Big-Data Ingestion
Neelam Pawar
Gen-AI Ambassador with Specialization in LLM Evaluation ,11/11 GCP Certified,CKA, CKS, Ethical hacker | Ex-Microsoft
Data Ingestion
Data ingestion is the transportation of data from assorted sources to a storage medium where it can be accessed, used, and analyzed by an organization.
Batch processing: Ingestion layer periodically collects and groups source data and sends it to the destination system. Groups may be processed based on any logical ordering, the activation of certain conditions, or a simple schedule.Tool used is Map Reduce Example:Payroll,Billing
Real-time processing:Data is sourced, manipulated, and loaded as soon as it’s created or recognized by the data ingestion layer. This kind of ingestion is more expensive, since it requires systems to constantly monitor sources and accept new information.Example:Bank ATM,Radar systems
Data Ingestion Parameters
- Data Velocity – Data Velocity deals with the speed at which data flows in from different sources like machines, networks, human interaction, media sites, social media. The movement of data can be massive or continuous.

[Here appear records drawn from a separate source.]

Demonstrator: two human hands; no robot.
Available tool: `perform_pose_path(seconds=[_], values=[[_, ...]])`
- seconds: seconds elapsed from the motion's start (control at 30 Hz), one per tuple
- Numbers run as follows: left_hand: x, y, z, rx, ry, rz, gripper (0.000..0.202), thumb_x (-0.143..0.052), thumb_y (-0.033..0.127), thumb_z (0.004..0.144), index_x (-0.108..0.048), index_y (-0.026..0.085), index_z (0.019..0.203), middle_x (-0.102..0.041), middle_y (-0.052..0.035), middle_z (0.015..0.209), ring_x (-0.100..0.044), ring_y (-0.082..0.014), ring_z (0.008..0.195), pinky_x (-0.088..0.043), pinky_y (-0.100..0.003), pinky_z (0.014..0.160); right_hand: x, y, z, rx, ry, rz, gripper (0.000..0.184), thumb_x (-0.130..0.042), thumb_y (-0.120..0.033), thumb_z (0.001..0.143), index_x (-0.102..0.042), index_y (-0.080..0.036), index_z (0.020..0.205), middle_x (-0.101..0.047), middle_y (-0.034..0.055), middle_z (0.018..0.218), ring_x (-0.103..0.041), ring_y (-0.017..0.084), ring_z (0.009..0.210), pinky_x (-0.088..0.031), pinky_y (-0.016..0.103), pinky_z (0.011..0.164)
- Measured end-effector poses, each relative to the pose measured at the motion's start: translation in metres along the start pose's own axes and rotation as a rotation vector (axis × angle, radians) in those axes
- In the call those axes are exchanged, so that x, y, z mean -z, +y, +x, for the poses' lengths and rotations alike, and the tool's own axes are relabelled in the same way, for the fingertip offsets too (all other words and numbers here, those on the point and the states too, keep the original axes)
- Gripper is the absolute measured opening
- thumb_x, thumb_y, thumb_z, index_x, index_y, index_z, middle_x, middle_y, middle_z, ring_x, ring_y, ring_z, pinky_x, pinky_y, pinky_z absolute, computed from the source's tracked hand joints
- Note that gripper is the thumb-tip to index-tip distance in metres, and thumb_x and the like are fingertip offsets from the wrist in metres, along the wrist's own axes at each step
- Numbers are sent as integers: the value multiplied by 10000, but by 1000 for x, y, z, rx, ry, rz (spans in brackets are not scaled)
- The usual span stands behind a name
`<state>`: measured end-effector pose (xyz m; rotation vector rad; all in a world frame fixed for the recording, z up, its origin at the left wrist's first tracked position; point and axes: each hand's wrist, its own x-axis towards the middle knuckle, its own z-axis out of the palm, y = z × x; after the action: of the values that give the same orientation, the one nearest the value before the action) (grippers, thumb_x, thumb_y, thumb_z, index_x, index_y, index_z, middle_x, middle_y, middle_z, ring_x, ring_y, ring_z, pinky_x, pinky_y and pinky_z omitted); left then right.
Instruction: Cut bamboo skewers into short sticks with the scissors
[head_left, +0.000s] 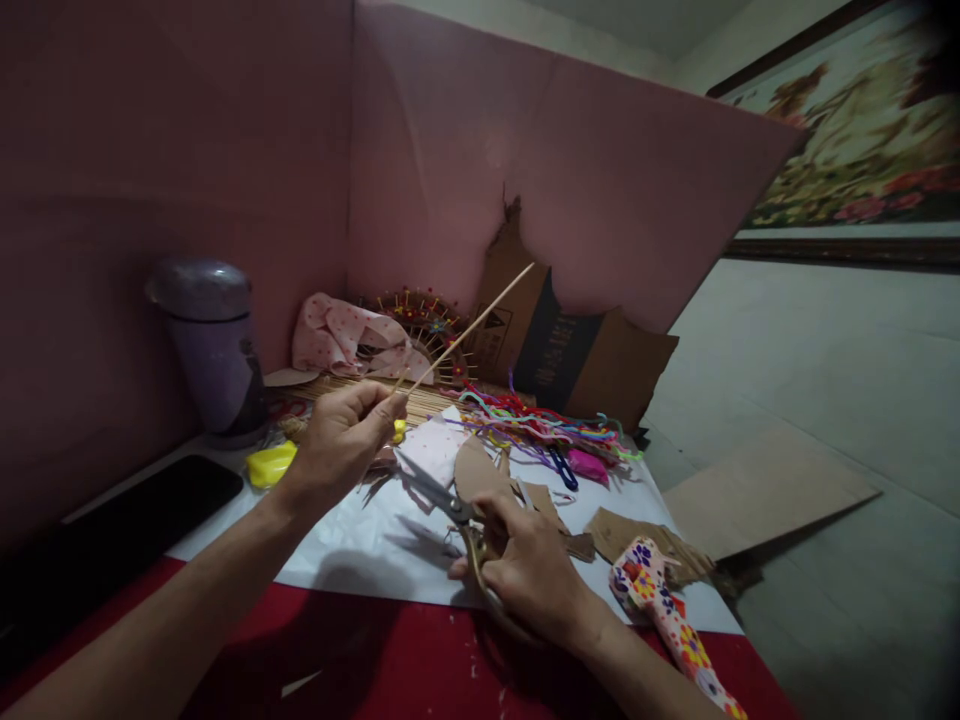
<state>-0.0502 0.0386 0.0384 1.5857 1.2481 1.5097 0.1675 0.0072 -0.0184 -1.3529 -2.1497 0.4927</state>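
Note:
My left hand [341, 440] is closed in a pinch on a thin wooden stick [480, 318] that slants up and to the right above the table. My right hand [529, 570] is wrapped round the handles of a pair of scissors [442, 500], whose blades point up and left and lie low over the white sheet [352, 550]. Brown cardboard cut-outs [480, 470] lie just beyond the right hand. A pale pink paper piece [435, 445] sits between the two hands.
A purple lidded container [214, 345] stands at the back left, with a black phone [127, 515] in front of it. Coloured cords [540, 425], a bundle of sticks [420, 400], a yellow object [271, 465], a cardboard box [570, 350] and a flower-patterned tool [671, 620] crowd the table.

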Motion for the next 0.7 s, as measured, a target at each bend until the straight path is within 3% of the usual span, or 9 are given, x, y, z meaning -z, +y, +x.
perform_pose_path(seconds=[0.17,0.33,0.47,0.57,0.7], values=[[-9,2,-5,119,-177,-108,274,-553,406,782,-512,154,682,-339,77,475,-284,-50,398,-257,-178,382,-3,-3,-5,143,-63,-129,464,-601,-93,650,-566,-167,1107,-663,60,1005,-610,183,896,-459,263,790],[-15,1,-11,-24,-237,21,285,-519,383,813,-488,153,647,-352,60,529,-286,-59,457,-216,-185,396,-3,-5,-6,305,40,-218,324,-584,-113,737,-591,-200,1049,-651,59,1011,-583,201,938,-450,326,834],[-19,1,-16,-140,-249,274,352,-483,373,839,-426,162,564,-321,60,518,-275,-65,476,-218,-202,436,4,-5,-5,414,350,-238,205,-537,-92,795,-623,-196,949,-642,75,943,-580,205,885,-452,348,789],[-23,-2,-19,-277,-260,513,348,-479,351,847,-479,156,559,-376,53,488,-307,-69,461,-236,-218,470,14,-5,-5,461,613,-269,201,-545,-98,809,-616,-195,971,-644,85,996,-561,224,949,-427,396,853],[-29,-10,-25,-498,-220,742,337,-481,343,851,-554,152,583,-482,25,479,-377,-76,443,-263,-226,495,24,-6,-4,476,729,-429,327,-592,-136,803,-569,-203,1122,-626,97,1151,-489,274,1109,-349,467,946]])
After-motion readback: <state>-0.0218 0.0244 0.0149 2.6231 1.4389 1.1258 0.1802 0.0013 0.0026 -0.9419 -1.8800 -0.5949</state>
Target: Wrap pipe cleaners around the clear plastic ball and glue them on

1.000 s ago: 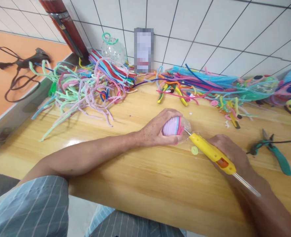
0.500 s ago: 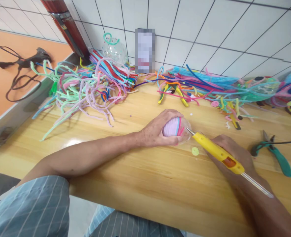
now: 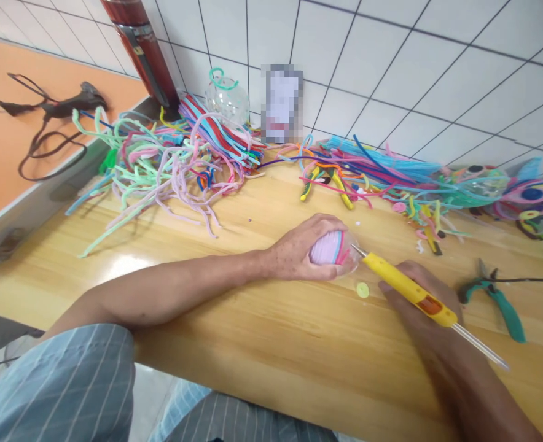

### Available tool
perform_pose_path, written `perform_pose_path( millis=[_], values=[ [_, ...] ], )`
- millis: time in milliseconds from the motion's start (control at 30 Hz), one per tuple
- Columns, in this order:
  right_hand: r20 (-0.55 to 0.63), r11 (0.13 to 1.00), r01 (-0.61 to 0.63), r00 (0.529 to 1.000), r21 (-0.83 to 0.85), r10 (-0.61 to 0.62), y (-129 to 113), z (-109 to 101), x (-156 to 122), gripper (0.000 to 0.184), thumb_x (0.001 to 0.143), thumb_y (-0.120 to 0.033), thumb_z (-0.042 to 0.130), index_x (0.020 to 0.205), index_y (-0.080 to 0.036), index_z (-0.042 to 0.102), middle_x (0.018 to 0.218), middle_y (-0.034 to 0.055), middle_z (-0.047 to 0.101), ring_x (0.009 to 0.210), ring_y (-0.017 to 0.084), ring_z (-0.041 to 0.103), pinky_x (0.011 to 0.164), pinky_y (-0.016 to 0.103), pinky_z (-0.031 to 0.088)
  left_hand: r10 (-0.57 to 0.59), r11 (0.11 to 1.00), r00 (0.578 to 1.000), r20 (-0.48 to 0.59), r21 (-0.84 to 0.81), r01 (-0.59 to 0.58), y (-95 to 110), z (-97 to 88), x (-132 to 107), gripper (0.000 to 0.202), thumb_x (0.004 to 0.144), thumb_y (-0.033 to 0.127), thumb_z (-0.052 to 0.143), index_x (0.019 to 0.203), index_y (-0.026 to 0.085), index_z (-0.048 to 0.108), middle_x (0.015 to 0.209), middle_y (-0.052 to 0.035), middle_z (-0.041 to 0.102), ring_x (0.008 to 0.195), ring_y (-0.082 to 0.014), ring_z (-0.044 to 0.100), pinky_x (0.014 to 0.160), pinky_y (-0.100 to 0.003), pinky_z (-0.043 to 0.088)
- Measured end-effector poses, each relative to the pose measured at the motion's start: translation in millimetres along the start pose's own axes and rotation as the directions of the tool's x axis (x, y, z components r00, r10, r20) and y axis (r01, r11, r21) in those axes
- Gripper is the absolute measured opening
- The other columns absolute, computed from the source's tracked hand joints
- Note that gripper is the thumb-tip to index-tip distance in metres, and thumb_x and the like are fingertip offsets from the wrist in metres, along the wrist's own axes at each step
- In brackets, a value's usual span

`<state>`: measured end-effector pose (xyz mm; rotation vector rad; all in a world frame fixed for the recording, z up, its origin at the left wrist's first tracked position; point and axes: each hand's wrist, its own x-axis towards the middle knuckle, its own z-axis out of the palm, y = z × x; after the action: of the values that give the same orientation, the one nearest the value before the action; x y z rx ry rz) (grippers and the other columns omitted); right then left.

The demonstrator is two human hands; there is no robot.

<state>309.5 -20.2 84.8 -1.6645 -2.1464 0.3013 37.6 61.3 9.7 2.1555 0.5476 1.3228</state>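
Observation:
My left hand is wrapped around a clear plastic ball partly covered with lilac, blue and pink pipe cleaner rows. My right hand grips a yellow hot glue gun, pen-shaped, with a clear glue stick jutting from its rear. The gun's metal nozzle is at the uncovered right side of the ball; whether it touches cannot be made out. Just below the ball, a pale yellow-green disc lies on the wooden table.
Green-handled pliers lie at the right, a dark cord crossing them. Pipe cleaners heap at the back left, more at the back right near yellow-handled pliers. A phone leans on the tiled wall beside a clear ball.
The whole view has shifted a little, so things appear moved. Both hands keep their grips, and the nozzle stays by the ball's right side.

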Motion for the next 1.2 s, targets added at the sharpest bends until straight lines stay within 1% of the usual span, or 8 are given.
perform_pose_path(
  millis=[100, 267, 333, 433, 667, 800, 967, 1200],
  values=[
    [0.022, 1.0, -0.008, 1.0, 0.018, 0.007, -3.3, -4.4, 1.1, 0.016, 0.097, -0.042, 0.061, 0.085, -0.031, 0.06, 0.074, 0.0011, 0.067, 0.062, 0.023, 0.064, 0.053, 0.036, 0.047, 0.031, 1.0, 0.999, -0.025, 0.004, -0.031, -1.5, 2.7, -0.6, 0.072, 0.085, 0.045, 0.079, 0.146, 0.021, 0.051, 0.138, -0.0195, 0.065, 0.133, -0.0336, 0.065, 0.113, -0.056, 0.058],
    [0.094, 0.991, 0.103, 0.989, 0.081, -0.11, -1.0, -14.8, 6.9, 0.013, 0.096, -0.037, 0.06, 0.085, -0.032, 0.06, 0.073, -0.0001, 0.067, 0.062, 0.022, 0.065, 0.056, 0.036, 0.051, 0.089, 0.995, 0.996, -0.01, 0.038, -0.088, -2.8, 3.4, -1.2, 0.078, 0.084, 0.045, 0.082, 0.15, 0.023, 0.049, 0.14, -0.0194, 0.065, 0.137, -0.0334, 0.064, 0.113, -0.055, 0.058],
    [0.097, 0.983, 0.143, 0.983, 0.115, -0.155, -2.4, -19.5, 9.1, 0.011, 0.096, -0.037, 0.06, 0.087, -0.031, 0.06, 0.072, -0.0008, 0.067, 0.059, 0.021, 0.063, 0.054, 0.034, 0.049, 0.087, 0.995, 0.996, -0.003, 0.044, -0.087, -2.4, 3.0, -1.3, 0.079, 0.083, 0.046, 0.082, 0.15, 0.022, 0.049, 0.141, -0.0201, 0.065, 0.137, -0.0337, 0.064, 0.114, -0.055, 0.058],
    [0.082, 0.977, 0.153, 0.983, 0.151, -0.167, -5.3, -24.2, 11.4, 0.012, 0.095, -0.038, 0.061, 0.086, -0.03, 0.062, 0.068, -0.0015, 0.065, 0.053, 0.019, 0.059, 0.049, 0.032, 0.045, 0.093, 0.995, 0.996, 0.009, 0.047, -0.093, -1.3, 2.5, -1.5, 0.079, 0.083, 0.046, 0.082, 0.15, 0.02, 0.049, 0.141, -0.0219, 0.065, 0.138, -0.0351, 0.063, 0.113, -0.056, 0.058],
    [0.08, 0.964, 0.171, 0.978, 0.204, -0.191, 0.7, -25.8, 12.9, 0.018, 0.095, -0.042, 0.066, 0.084, -0.028, 0.064, 0.066, -0.002, 0.064, 0.051, 0.016, 0.056, 0.048, 0.03, 0.041, 0.024, 0.998, 0.998, 0.054, 0.048, -0.027, 1.6, 2.2, -2.0, 0.077, 0.083, 0.045, 0.081, 0.15, 0.023, 0.049, 0.144, -0.0195, 0.064, 0.141, -0.0355, 0.061, 0.117, -0.056, 0.056],
    [0.086, 0.964, 0.165, 0.979, 0.21, -0.187, 0.3, -27.7, 13.3, 0.019, 0.095, -0.043, 0.066, 0.083, -0.028, 0.064, 0.065, -0.0012, 0.064, 0.051, 0.017, 0.056, 0.048, 0.031, 0.041, 0.04, 0.998, 0.998, 0.04, 0.045, -0.042, 2.2, 2.3, -1.5, 0.076, 0.085, 0.046, 0.079, 0.151, 0.023, 0.049, 0.143, -0.0197, 0.064, 0.14, -0.035, 0.062, 0.116, -0.055, 0.058],
    [0.081, 0.954, 0.217, 0.968, 0.207, -0.237, -4.0, -31.9, 14.8, 0.012, 0.096, -0.036, 0.066, 0.086, -0.029, 0.066, 0.066, -0.0019, 0.066, 0.051, 0.017, 0.058, 0.049, 0.031, 0.043, 0.071, 0.996, 0.997, 0.035, 0.047, -0.073, 1.8, 1.7, -1.2, 0.074, 0.086, 0.045, 0.077, 0.151, 0.021, 0.049, 0.141, -0.0212, 0.064, 0.138, -0.0358, 0.062, 0.113, -0.057, 0.059],
    [0.094, 0.95, 0.271, 0.953, 0.155, -0.288, -6.6, -39.6, 22.5, 0.006, 0.092, -0.031, 0.066, 0.086, -0.031, 0.066, 0.064, -0.0034, 0.067, 0.047, 0.016, 0.059, 0.044, 0.03, 0.042, 0.011, 1.0, 0.997, 0.072, 0.015, -0.012, 2.6, -0.2, -1.6, 0.072, 0.086, 0.045, 0.078, 0.149, 0.025, 0.05, 0.145, -0.0198, 0.063, 0.14, -0.0355, 0.061, 0.115, -0.059, 0.057]
  ],
)
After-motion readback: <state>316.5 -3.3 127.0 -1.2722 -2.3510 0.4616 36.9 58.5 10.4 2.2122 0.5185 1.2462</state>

- Data Size – Data size implies enormous volume of data. Data is generated from different sources that may increase timely.
- Data Frequency (Batch, Real-Time) – Data can be processed in real time or batch, in real time processing as data received on same time, it further proceeds but in batch time data is stored in batches, fixed at some time interval and then further moved.
- Data Format (Structured, Semi-Structured, Unstructured) – Data can be in different formats, mostly it can be the structured format, i.e., tabular one or unstructured format, i.e., images, audios, videos or semi-structured, i.e., JSON files, CSS files, etc.
Tools used
Apache Sqoop: Sqoop is short for ‘SQL to Hadoop.It is used to import data from a relational database system or a mainframe into HDFS.The import process is performed in parallel.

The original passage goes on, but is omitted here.